I made16 large graham crackers and 8 large marshmallows with the following recipes.
Here’s the basic recipe for homemade Graham crackers and below are some tips and changes that I’ve made along the way:
Get all your ingredients together and measured out. The original recipe calls for 1 cup whole wheat flour and 1/2 cup untoasted wheat germ. I substituted both of these for 1 1/2 cups graham flour. Hint: when measuring sticky things like honey or corn syrup, spray your measuring cup/spoons with Pam before filling and everything will slide right out!
Whisk together the flours, baking soda, cinnamon and salt.
In the bowl of an electric mixer, cream together the room temperature butter, brown sugar and honey until light and fluffy.

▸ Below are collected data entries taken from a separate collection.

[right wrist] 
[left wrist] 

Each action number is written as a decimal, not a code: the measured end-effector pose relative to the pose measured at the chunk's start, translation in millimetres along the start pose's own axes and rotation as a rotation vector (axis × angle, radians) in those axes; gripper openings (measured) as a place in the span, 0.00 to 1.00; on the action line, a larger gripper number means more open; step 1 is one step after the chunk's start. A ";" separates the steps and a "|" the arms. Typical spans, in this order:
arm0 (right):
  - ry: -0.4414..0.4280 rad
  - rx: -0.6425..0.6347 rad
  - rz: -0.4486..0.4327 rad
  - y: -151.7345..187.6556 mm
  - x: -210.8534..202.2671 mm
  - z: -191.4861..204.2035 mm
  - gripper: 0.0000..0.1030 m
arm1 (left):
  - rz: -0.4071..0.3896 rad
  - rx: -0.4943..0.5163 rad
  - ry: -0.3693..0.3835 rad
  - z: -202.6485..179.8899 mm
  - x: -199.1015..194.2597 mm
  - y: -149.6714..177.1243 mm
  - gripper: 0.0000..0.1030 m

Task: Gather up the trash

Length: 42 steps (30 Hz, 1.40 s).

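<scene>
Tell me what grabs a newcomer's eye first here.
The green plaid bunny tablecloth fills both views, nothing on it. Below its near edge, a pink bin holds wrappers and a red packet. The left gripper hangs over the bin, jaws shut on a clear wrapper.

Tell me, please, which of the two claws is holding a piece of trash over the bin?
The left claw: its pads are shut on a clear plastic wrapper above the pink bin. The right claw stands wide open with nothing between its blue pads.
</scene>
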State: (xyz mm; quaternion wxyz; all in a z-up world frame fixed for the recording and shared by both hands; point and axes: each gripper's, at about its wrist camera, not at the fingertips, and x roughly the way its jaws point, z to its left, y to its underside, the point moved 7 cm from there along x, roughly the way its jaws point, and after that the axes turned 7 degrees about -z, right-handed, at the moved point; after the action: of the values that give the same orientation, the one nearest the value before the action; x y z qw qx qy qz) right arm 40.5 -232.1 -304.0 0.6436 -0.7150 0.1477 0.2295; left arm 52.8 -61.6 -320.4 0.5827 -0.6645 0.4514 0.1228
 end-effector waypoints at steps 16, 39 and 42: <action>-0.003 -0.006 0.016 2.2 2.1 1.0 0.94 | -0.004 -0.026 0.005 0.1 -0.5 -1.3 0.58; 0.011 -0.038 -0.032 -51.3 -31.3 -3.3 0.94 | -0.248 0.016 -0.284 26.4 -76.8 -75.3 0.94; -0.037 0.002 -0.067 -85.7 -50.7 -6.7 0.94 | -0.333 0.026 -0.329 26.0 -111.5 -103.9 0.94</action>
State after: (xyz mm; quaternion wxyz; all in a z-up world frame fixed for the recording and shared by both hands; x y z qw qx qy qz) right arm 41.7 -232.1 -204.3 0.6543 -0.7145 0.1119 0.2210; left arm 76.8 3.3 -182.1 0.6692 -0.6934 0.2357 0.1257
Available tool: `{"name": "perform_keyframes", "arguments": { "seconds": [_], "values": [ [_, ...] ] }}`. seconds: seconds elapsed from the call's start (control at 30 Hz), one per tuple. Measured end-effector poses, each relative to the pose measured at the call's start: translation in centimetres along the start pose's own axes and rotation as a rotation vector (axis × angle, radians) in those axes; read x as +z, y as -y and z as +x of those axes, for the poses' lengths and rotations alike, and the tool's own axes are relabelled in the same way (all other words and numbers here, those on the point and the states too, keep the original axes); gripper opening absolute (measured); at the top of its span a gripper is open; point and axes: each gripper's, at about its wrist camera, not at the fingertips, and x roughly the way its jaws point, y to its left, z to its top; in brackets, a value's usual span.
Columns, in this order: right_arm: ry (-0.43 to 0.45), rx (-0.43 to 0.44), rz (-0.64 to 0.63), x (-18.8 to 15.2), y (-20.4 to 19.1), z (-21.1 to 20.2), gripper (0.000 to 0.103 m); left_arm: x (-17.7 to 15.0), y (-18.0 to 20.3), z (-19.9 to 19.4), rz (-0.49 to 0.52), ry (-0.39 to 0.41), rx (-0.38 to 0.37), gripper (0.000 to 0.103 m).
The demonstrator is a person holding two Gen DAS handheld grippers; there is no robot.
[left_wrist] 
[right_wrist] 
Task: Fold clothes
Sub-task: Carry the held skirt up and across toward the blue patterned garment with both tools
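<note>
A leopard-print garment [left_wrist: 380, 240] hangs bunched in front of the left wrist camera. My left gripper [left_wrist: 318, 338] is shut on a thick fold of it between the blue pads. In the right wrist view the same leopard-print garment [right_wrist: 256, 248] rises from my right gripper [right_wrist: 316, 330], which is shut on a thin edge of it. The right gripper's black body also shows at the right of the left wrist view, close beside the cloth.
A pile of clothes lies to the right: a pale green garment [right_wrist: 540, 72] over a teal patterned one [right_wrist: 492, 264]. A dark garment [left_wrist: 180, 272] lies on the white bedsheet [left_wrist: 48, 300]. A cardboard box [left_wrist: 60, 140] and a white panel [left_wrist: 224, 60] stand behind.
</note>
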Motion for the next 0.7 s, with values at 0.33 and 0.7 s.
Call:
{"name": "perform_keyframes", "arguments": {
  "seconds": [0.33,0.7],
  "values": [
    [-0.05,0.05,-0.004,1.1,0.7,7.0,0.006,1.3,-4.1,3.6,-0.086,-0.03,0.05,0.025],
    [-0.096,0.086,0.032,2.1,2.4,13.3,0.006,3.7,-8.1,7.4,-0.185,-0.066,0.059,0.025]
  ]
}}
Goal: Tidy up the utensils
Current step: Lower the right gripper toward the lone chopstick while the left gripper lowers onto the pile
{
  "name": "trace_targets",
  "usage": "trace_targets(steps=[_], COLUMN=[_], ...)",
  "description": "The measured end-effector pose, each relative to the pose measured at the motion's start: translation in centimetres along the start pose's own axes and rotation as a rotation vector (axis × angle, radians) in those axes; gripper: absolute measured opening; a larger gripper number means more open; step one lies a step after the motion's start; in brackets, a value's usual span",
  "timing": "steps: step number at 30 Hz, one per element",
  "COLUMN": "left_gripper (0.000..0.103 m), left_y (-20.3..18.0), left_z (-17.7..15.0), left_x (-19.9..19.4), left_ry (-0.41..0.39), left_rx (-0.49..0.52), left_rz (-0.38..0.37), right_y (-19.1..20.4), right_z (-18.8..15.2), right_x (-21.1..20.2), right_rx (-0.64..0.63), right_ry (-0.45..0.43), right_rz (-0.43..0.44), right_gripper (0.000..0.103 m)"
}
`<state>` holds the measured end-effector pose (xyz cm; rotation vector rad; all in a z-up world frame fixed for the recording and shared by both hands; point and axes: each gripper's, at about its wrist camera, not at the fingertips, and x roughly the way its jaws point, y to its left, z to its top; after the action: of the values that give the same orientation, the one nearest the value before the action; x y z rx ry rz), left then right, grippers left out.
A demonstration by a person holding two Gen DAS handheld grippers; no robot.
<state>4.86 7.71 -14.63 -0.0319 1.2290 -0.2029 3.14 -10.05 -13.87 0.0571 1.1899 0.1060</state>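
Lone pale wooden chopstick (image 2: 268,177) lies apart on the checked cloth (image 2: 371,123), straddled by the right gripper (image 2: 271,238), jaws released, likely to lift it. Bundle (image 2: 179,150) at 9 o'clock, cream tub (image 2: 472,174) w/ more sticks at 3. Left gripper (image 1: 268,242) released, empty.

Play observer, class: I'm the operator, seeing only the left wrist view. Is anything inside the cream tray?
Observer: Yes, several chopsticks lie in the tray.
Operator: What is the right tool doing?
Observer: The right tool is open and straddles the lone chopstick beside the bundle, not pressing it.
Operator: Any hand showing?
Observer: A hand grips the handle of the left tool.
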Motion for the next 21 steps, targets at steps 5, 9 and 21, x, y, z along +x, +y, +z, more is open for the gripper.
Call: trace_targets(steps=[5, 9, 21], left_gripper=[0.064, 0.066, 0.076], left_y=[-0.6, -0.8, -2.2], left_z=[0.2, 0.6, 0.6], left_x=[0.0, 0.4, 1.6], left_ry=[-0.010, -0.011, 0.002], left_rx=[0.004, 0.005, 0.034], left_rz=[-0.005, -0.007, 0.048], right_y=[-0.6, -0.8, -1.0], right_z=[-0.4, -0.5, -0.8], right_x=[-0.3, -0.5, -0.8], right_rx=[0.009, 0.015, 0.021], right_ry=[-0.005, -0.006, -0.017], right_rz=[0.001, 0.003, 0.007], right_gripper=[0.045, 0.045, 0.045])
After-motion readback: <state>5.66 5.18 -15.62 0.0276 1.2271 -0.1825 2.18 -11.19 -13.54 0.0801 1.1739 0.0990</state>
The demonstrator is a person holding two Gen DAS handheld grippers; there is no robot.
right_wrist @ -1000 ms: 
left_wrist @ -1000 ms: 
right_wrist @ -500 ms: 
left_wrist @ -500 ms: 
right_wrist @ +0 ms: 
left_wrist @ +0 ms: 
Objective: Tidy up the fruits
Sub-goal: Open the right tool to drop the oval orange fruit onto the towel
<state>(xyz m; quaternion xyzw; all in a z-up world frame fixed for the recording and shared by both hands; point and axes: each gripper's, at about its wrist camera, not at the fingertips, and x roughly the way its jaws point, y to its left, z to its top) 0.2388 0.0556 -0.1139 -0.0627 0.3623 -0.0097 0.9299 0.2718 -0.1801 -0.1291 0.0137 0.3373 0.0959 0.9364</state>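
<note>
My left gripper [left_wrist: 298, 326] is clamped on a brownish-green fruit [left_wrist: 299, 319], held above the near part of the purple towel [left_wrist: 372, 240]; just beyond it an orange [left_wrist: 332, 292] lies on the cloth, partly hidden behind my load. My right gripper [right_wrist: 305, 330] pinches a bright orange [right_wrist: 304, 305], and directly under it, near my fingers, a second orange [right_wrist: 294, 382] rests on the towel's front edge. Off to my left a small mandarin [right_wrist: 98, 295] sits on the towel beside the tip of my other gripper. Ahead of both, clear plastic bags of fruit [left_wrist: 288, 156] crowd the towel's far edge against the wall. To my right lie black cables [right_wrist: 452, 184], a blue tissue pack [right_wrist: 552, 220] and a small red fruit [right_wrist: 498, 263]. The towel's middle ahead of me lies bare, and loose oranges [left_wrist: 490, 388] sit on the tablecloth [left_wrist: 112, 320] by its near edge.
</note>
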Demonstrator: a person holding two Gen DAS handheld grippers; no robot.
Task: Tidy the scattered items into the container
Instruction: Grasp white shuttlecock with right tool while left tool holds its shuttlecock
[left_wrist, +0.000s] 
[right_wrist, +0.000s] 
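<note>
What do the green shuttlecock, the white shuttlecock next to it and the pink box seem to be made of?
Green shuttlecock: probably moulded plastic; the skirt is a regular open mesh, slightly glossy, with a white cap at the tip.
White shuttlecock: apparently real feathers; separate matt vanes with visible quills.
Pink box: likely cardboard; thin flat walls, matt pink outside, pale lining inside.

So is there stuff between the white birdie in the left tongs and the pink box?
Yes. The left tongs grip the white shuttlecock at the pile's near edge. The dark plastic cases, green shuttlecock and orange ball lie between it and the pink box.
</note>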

Add in the flour mixture and beat until combined.
Preheat oven to 350 degrees, this will give you around 30 minutes to finish the dough and the oven will be perfectly preheated.
I wanted rectangles (instead of rounds like the recipe) so I divided my dough into 4 equal balls and rolled each out to around 9″ x 6″ and 1/8″ thick. I used two pieces of wood that are 1/8″ thick and rolled out dough between the sticks to make an even thickness. After all four balls were rolled out, I placed them into the freezer for 20 minutes to firm up. When the dough was firm I trimmed out the edges with a fluted pastry cutter to give a ruffled look and cut again lightly in half and then into quarters. I wanted to have big sized crackers to accommodate the marshmallows and chocolate later on so each cracker is approximately 3″ x 6″ and I got 16 crackers from this batch of dough. I pricked the top of the dough with a fork and then placed the dough back into the freezer to chill one more time. The chilling helps the crackers to keep their shape while baking.
Place Silpat on the baking sheet and put one set of dough onto sheet. I baked mine for around 15 minutes so they would be firm and crispy enough to hold up to melted marshmallow and chocolate. I let them cool slightly on the counter and then carefully transferred them to a wire rack until completely cool. When they have cooled, carefully break crackers along the perforations.
Now on to the marshmallows! Here is the basic recipe and below are my tips and changes that I’ve made along the way:
Making marshmallows is pretty easy but the mixture gets dangerously HOT. Tip: I make sure to keep a bowl of ice water nearby just in case I get burned!
Gather all ingredients together. Line a glass dish that is approximately 8″ x 12″ with parchment paper that hangs over the sides. Sift some powdered sugar over the parchment and set aside.
Mix the gelatin and 1/2 cup of cold water in the bowl of an electric mixer fitted with the whisk attachment and let sit while you make the syrup.
Combine 1/2 cup water with sugar, corn syrup and salt in a small sauce pan. Cook over medium heat until the sugar dissolves then raise the temperature to high and cook until the syrup reaches 240 to 250 degrees on a digital thermometer. I find that 250 degrees works well for me and I get a nice firm marshmallow.
When you reach 240-250 degrees, turn on electric mixer and transfer the VERY HOT syrup carefully into the running mixer. Turn the mixer on high and whip for 15 minutes, it should be very thick and white. Add the vanilla just before the 15 minutes is up. Pour the marshmallow mixture into the prepared dish. Using damp hands, spread the mixture evenly into the dish and sift powdered sugar on top. Let sit overnight to dry completely.
Remove from pan and peel off parchment. Use a well oiled knife or pizza wheel to cut thru the marshmallow. I cut my marshmallows into 8 equal pieces, enough for eight large S’mores! Dust all sides with more powdered sugar.
I made a gift tag indicating what’s included in the box and I added instructions for how to make the S’mores on the back.
Instructions on how to make S’mores: Preheat broiler. Place one graham cracker square right-side down on baking sheet. Top with piece of chocolate and marshmallow. Place under broiler just until marshmallow turns golden brown, approximately 20 seconds. Remove from broiler and top with another graham cracker. Serve immediately with a tall glass of milk. Enjoy!